Durante casi un año, los amantes se encontraban y se
descubrían cada vez un poco más. Hablaban mucho, no trazaban planes ni se
hacían reproches, pero el tema de los extraterrestres volvía una y otra vez a
ser discutido. Manuel creía que era una excentricidad o que María intentaba
tomarle el pelo y ver hasta dónde podía llegar con la broma.

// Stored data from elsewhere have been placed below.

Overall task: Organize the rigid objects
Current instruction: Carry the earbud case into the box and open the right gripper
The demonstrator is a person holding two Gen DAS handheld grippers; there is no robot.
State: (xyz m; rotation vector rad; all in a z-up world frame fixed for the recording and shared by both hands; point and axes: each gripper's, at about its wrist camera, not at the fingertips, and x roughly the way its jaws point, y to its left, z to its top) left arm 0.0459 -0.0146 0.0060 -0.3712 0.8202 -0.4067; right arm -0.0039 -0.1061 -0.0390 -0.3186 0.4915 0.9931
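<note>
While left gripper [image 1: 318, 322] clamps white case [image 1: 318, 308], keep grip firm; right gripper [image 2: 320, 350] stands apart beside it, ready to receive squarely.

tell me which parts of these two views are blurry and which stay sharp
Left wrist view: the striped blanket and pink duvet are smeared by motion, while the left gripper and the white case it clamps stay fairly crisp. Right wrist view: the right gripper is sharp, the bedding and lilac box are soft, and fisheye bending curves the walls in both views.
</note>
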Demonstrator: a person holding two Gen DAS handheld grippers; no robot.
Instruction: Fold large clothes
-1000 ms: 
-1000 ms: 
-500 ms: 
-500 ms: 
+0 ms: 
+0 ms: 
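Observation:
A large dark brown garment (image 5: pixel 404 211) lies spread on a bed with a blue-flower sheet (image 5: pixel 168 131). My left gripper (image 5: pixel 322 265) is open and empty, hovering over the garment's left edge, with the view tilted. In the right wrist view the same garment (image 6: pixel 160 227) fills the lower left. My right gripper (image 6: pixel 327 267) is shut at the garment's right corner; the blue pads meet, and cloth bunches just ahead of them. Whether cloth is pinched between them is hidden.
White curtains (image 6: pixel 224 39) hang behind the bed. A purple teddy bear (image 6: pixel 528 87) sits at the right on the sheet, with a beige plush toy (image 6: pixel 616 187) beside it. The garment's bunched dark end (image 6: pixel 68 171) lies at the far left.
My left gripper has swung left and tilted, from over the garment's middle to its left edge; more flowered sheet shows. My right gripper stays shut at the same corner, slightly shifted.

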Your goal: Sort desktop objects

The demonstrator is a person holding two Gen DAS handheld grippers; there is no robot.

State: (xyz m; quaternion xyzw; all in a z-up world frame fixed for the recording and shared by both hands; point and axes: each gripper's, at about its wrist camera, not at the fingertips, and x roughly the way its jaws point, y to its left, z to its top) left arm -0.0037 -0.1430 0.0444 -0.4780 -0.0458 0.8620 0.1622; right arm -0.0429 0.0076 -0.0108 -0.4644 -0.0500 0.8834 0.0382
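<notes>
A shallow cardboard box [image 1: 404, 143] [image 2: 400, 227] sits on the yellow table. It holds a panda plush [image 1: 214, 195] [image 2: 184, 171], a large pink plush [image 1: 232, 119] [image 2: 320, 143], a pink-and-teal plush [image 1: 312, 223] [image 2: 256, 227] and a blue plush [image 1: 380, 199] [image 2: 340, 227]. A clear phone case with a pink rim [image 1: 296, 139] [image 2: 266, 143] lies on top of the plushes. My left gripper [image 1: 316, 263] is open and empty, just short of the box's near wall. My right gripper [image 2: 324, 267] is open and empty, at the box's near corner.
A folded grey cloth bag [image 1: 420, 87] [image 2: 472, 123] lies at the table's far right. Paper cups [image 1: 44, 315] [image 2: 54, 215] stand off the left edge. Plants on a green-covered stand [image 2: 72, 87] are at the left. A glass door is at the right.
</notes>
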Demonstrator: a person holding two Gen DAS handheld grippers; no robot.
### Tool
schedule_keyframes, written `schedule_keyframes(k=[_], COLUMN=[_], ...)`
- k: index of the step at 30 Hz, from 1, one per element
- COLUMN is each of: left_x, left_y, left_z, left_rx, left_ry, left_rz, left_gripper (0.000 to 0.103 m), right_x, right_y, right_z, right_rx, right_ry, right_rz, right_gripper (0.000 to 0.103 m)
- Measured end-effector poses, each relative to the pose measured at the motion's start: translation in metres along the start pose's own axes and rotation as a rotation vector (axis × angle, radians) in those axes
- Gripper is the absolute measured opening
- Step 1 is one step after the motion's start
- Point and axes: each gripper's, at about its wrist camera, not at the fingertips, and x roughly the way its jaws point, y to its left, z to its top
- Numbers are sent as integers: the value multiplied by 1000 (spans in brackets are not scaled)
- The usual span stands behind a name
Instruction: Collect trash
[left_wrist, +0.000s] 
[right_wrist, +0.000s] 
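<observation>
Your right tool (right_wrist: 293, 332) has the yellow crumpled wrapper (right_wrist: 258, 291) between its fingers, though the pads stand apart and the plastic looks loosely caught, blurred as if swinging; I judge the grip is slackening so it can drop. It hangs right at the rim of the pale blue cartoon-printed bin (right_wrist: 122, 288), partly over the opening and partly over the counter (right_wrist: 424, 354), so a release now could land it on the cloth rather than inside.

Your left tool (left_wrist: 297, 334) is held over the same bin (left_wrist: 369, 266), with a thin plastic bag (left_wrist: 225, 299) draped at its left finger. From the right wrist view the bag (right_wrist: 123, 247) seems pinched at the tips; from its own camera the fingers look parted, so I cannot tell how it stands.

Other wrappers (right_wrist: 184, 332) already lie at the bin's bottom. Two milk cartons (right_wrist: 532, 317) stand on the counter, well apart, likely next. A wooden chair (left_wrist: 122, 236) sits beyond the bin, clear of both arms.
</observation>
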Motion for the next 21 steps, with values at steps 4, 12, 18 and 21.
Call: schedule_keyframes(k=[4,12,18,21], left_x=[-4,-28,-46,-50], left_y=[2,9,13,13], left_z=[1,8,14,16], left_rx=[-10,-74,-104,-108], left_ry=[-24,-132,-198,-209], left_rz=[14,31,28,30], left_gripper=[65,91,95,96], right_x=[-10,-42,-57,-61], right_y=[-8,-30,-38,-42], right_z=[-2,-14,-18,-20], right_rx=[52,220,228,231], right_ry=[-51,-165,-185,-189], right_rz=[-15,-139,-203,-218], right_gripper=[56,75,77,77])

Pero una tarde, cuando le abrió la puerta, la mujer estaba
completamente fuera de sí.
—¡Van a matarme! —le dijo angustiada ni bien entró al
departamento.
Se notaba que había llorado y caminaba por la habitación
como un animal enjaulado.
—Necesito que te tranquilices. ¿Quién quiere matarte?
¿Te amenazaron? Te acompaño a la policía para que hagas la denuncia. Vamos…
—¡No! ¡Es inútil! Son los extraterrestres. La policía
no va a servir de nada. Tenés que irte. ¡Ahora! Es mejor que no te vean
conmigo.
Lo empujó fuera del departamento. Él golpeó la puerta,
tocó el timbre, rogó durante bastante tiempo, hasta que se resignó a que había
enloquecido y no iba a abrir. Pensó en buscar el teléfono de una hermana de la
que le había hablado. Al salir al pasillo casi choca contra un hombre alto
vestido completamente de negro. El hombre llevaba gafas oscuras y le llamó la
atención que no se veían sus pies, era como si flotara sobre el piso. No le dio importancia y bajó por la escalera
cavilando sobre qué hacer. Se sentó en el banco de la plaza a observar la
ventana de María que seguía iluminada. La vio recorrer el espacio de un lado a
otro mesándose el cabello, estaba a punto de levantarse y volver a subir e
insistir que le abriera, cuando una sombra se detuvo detrás de ella. Fueron solo
unos segundos. La sombra se agrandó y la cubrió por completo como si la hubiera
engullido, el cuerpo delgado de María, desapareció. La sombra volvió a tomar
forma humana, se acercó a la ventana y corrió la cortina. El hombre de negro
con el que se había cruzado en el pasillo miró fijamente a los ojos a Manuel, o
eso le pareció.
Corrió durante horas. Cuando se detuvo, no sabía dónde
estaba, ni si lo que había visto era producto de su imaginación o había
sucedido en realidad. La voz de María resonó en su cabeza con instrucciones a
las que no le había dado importancia. «No debes mirarlos a los ojos, así es
como lo saben todo de ti». No se animó a volver a su casa. Si el extraterrestre
lo había visto, sabría donde vivía y podía hacerlo desaparecer a él también. Lamentó
no haber creído en María, ¡ay, María!, tan vital, tan lúcida, ¿cómo pudo pensar
que no decía la verdad? No podía hablar con nadie. Si le contaba el secreto a
alguien más lo pondría en peligro. Regresar a la oficina no era una opción, ¿y
si mejor acudía a la policía? No, no era buena idea. Creerían que tenía algo
que ver con la desaparición de María. ¿Y si el alienígena lo estuviera
siguiendo? Volvió a correr hasta perder las fuerzas. Se ocultó en un callejón y
lloró. Por su vida perdida, por María. Se durmió tapado con algunos cartones
que encontró cerca. Cuando despertó a la mañana siguiente tenía muy claro lo
que debía hacer. Desaparecer. ¿Y qué mejor modo de desaparecer que ser un
hombre más de los miles de desdichados que diariamente pueblan las calles?